We can get an idea of how well Sonic Free Riders has managed with these mission objectives by taking a look at what an average gameplay session expects from the player. Taking the role of Sonic or one of his umpteen useless friends, you’re asked to stand in front of your TV as if you were riding a skateboard or, if you live in California in 2015, a hoverboard. Speaking of hoverboards, the ‘Extreme Gear’ devices that Sonic and co use for these races are quite similar to them. Lean left and right for steering, and lean towards the TV to make yourself more aerodynamic and pick up some speed. Fancy a bigger boost? Bring your back foot to the front and make a kickstart motion. Jump over obstacles and ramps by crouching down and leaping into the air. If you’re showing off in front of girls, you can add a trick to the jump by spinning around 360 degrees in midair. Way to stick it to Health & Safety guidelines, Sega. You can collect the power rings scattered throughout each course by sticking your arms out to the left, right or upwards. They help level up your ride, making you stronger and faster. You can also collect Mario Kart-style items which require completely different hand actions to activate, like shaking motions or throwing. Sound a little complicated? Those are just the basic controls. You’ll soon be punching obstructions out of the way, grinding on poles, throwing your arms in the air to fly, wiping mist and ink off the screen, swimming, grabbing poles to make sharp turns and flipping your body from right to left to ‘switch’ your power set - and all of these require independent movements from your body. It doesn’t help that the control system is woefully imprecise, especially when turning and jumping, and many of your movements will not even be picked up by the camera. There’s nothing quite like leaping in the air, spinning around, slipping on the floor and landing on your face, only to find that the Kinect camera hasn’t spotted any movement from you. Oh, and if you try to do too many things at once and accidentally put your arm in the wrong place, the Pause menu will spasmodically appear, interrupting your flow and potentially putting your racer in harm’s way. And then you have to bicker with one of the menu screens, which are stupidly hard to control.
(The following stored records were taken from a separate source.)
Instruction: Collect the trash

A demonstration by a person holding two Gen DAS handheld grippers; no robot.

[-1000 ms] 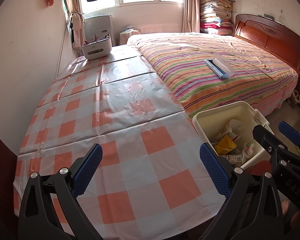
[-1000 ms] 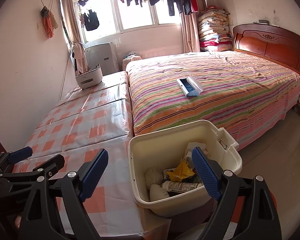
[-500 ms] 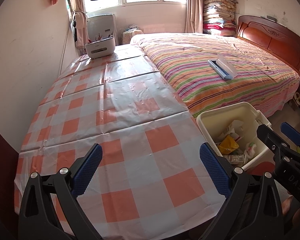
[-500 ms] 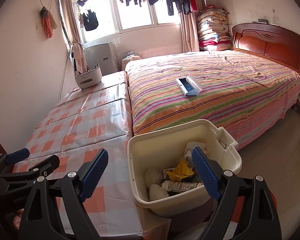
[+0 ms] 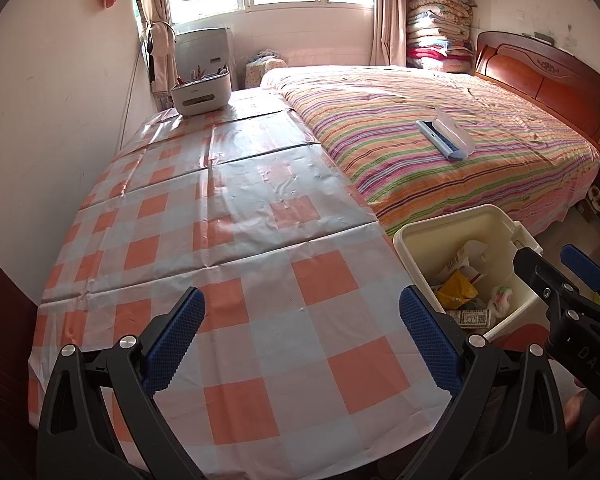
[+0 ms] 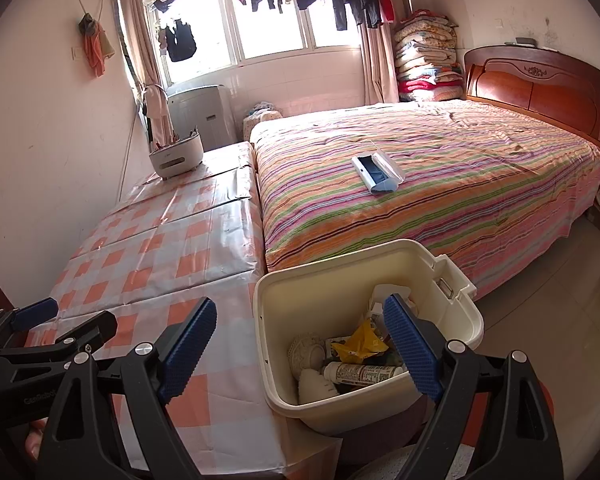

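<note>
On the black frame of my left gripper, seen from the right wrist view, I read raised lettering that looks like "GenRobot", though its end is cut off behind my right gripper's arm. From the left wrist view the right gripper's body shows the letters "DAS" and nothing more — the rest runs out of frame.

Both sets of jaws stand wide apart, gripping nothing. My left gripper hangs over the checked orange-and-white cloth on the counter, which carries only a white organiser at its far end, with pens or tools sticking up that I cannot make out.

Beside the counter's near corner sits the cream bin, open at the top. It holds the trash: a crumpled yellow wrapper, a white bottle lying on its side with a printed label too small to read, a pale rounded lump and torn white paper. My right jaws frame the bin's front, one pad covering part of the contents.

A white-and-blue case lies open on the striped bed.
</note>
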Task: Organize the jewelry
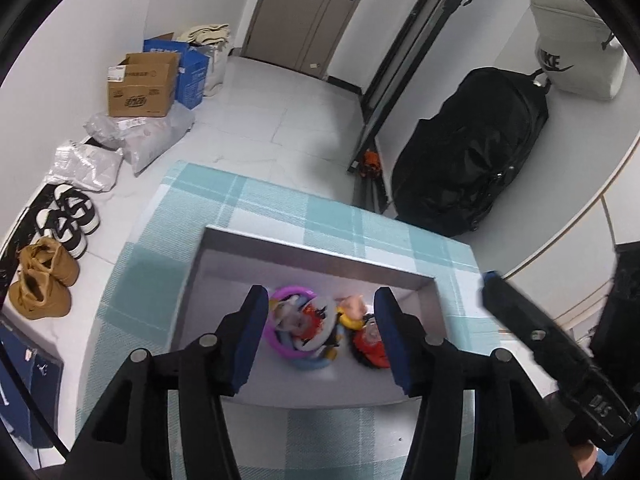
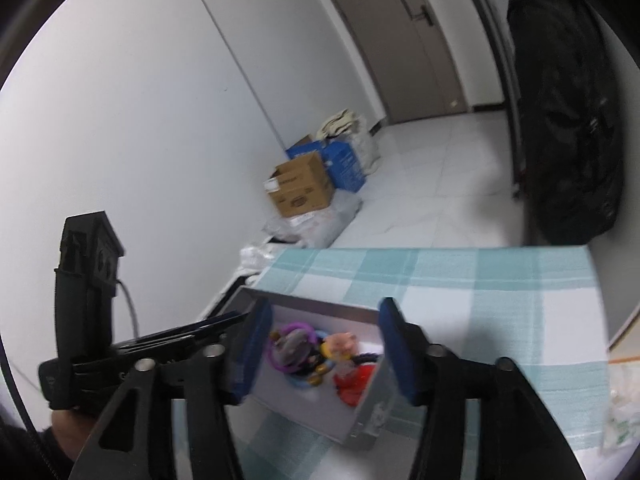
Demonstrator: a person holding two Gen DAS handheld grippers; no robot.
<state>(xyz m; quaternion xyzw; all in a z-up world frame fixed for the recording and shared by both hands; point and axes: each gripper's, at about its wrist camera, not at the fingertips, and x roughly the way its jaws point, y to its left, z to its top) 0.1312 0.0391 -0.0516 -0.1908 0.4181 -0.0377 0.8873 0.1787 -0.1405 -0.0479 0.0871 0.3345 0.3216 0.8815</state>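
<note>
A grey open box (image 1: 312,246) (image 2: 366,420) sits on a table with a teal plaid cloth (image 1: 248,200) (image 2: 480,280). Inside lie a purple ring (image 1: 280,346) (image 2: 286,366), a pink figurine charm (image 1: 354,304) (image 2: 340,344), a red piece (image 1: 370,346) (image 2: 356,384) and dark beads (image 2: 366,358). My left gripper (image 1: 320,334) is open and empty above the box. My right gripper (image 2: 320,350) is open and empty over the box. The right gripper also shows at the right of the left wrist view (image 1: 560,352).
Cardboard and blue boxes (image 1: 144,84) (image 2: 304,184), plastic bags (image 1: 156,136) and shoes (image 1: 68,220) line the floor at the left wall. A black bag (image 1: 472,148) (image 2: 568,120) stands by a door frame. A white Nike bag (image 1: 576,52) hangs at the far right.
</note>
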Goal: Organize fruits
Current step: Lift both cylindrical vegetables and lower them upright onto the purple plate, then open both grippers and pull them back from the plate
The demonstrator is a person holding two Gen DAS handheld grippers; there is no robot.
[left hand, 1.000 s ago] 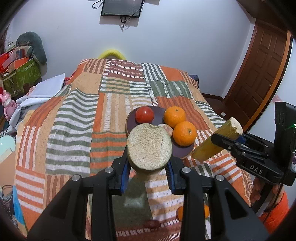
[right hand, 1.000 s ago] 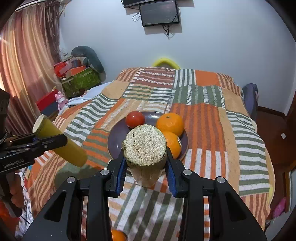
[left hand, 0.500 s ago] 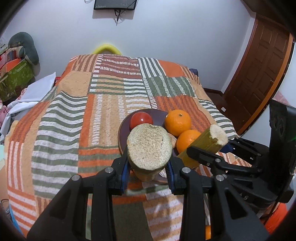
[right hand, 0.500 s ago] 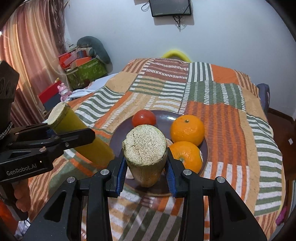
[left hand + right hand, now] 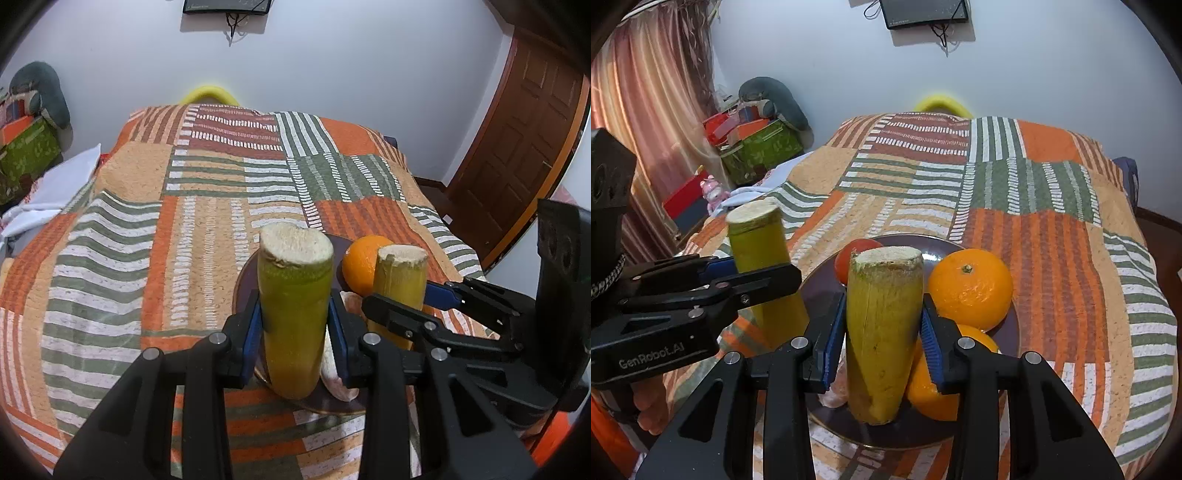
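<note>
Left gripper [image 5: 295, 328] and right gripper [image 5: 884, 339] each clamp a yellow-green cut sugarcane piece [image 5: 293, 306] upright over the dark round plate's [image 5: 820, 288] near edge; released upright, either may topple off

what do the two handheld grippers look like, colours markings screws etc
Both are matte black plastic. The left gripper and the right gripper each have two angular fingers with silver round screws and ribbed blue pads. The left gripper's body carries white "GenRobot.AI" lettering, seen from the right wrist. An orange sleeve shows below it.
</note>
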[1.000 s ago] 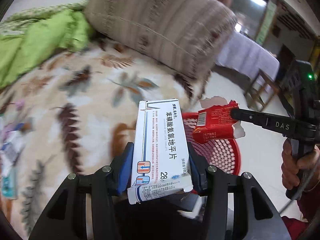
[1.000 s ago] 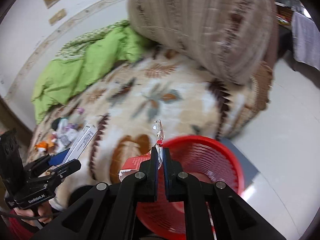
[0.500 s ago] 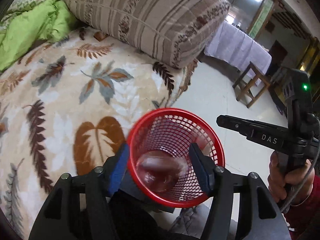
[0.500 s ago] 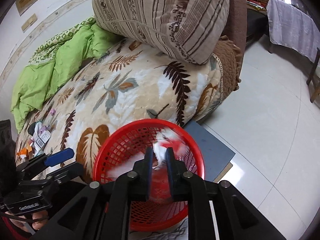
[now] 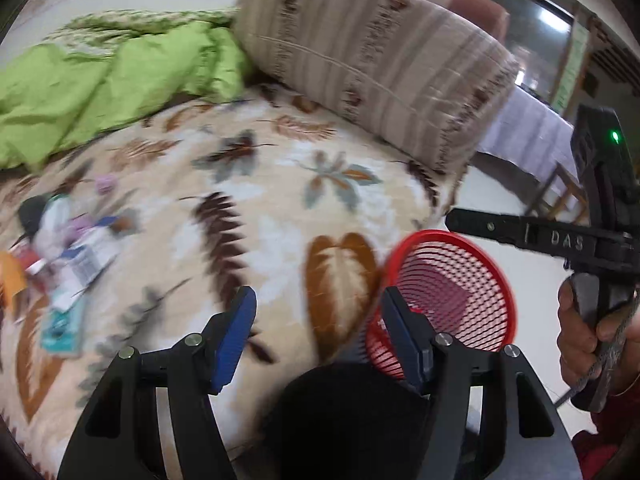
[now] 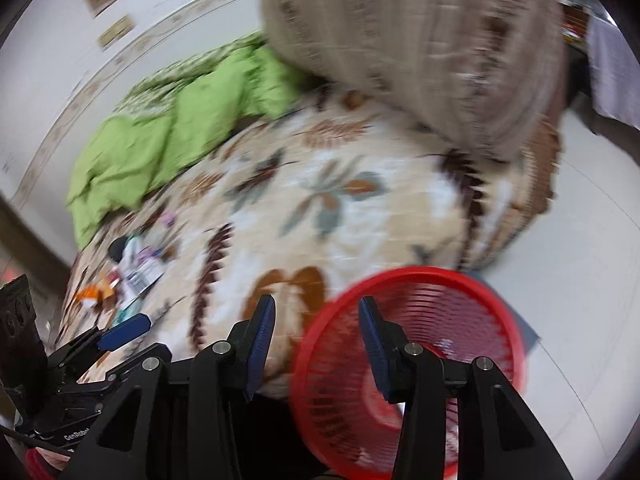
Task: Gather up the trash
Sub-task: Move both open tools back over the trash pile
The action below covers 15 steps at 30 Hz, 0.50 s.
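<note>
Bed fills most of both views, and a litter pile lies at its left edge, well apart from the red basket at lower right. Basket holds some scraps, blurred. So part of the trash seems binned; the pile is left, by my reading. Left gripper and right gripper are both opening, nothing between the jaws of either.
</note>
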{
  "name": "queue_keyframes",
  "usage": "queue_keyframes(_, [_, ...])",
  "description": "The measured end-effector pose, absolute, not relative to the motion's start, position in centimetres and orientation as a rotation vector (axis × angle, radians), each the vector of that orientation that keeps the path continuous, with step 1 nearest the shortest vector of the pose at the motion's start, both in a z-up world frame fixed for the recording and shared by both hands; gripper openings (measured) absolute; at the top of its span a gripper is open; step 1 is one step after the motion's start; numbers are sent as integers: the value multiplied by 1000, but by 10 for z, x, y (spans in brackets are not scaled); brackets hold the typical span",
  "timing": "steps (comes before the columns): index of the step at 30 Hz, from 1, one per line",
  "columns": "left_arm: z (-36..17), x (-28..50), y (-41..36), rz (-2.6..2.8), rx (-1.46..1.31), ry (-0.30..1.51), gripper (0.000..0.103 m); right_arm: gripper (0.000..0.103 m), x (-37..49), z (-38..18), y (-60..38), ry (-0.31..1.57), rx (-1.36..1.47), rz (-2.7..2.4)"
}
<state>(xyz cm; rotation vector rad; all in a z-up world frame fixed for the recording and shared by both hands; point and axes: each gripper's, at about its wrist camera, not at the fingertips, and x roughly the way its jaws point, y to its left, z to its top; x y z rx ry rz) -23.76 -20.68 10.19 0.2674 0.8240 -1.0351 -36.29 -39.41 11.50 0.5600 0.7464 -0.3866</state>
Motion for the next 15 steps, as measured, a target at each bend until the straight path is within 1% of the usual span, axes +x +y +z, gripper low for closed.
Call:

Most of the game proper takes place in the Grand Prix mode. The usual selection of annoying fluffy animals are available, split up into teams of three, with each team member representing one of the main attributes: Speed, Flight or Power. The only team you’ll want to play is Team Sonic, made up of Sonic, Tails and Knuckles. Team Babylon (Jet, Wave and Swallow), Team Rose (Amy Rose, Cream and Vector) and Team Dark (Rogue, Shadow and mysterious robot E-10000B) are also available (don’t worry, there are halfway decent secret characters to unlock later). The Grand Prix is a slow, laborious task, made up of a string of races interjected with annoyingly pointless challenge levels. Your reward for success is a DS-quality animation, pushing the “story” along. These consist of banter between the teams, the kind of banter that makes the mute button seem really appealing. The only character who does not inspire suicidal thoughts is Knuckles - he’s just as annoying as the others, but the writers appear to have actually been intentional with him. The story is dumb of course, and lacks the self-aware parody of Sonic Colors, so it’s not even so-bad-it’s-good. It’s just bad.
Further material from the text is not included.